Gem of the Never Never

Wednesday 24 September 2014

Australia 2014 - (7) Coober Pedy

In the afternoon I took a bus tour of Coober Pedy. The town was founded in the early nineteen hundreds when opals were found there, prompting something of an opal rush which is still going on today. The whole town in surrounded by mounds of sandstone drilled out in the mining process. Anyone can stake a claim – all you have to do is go along to the Council Offices, pay $150 and state which lot you’d like. Each lot is either 50 m x 50 m or 50 m x 100 m. You, and preferably a couple of friends, then go off to your site, use a large drill to dig down up to 30 m (as this is as deep as opal can be found) and see if you can find the precious gems.

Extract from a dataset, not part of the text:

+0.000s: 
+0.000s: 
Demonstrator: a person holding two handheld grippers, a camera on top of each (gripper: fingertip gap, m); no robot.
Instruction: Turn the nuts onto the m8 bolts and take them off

Our guide told us various stories of huge gains and losses. It costs around $1000 a day just for the diesel required to power the drill, tunnelling machine and giant vacuum that sucks all the rubble back out, so at that price, a lot of miners now have day jobs and just do it on the weekend.

The other remarkable thing about Coober Pedy is that because it gets so hot there that people started moving into the old mine shafts and there are a huge number of underground homes. I have to confess, I thought the whole town would be underground, but there are also quite a lot of surface homes too. The whole place looks a bit scruffy but our guide assured us, some of the underground homes are worth over AU$350,000.

We went to a museum based in an old mine which had living quarters as well as mining tunnels. I think I would find the whole living underground thing quite claustrophobic but I can understand why people do it.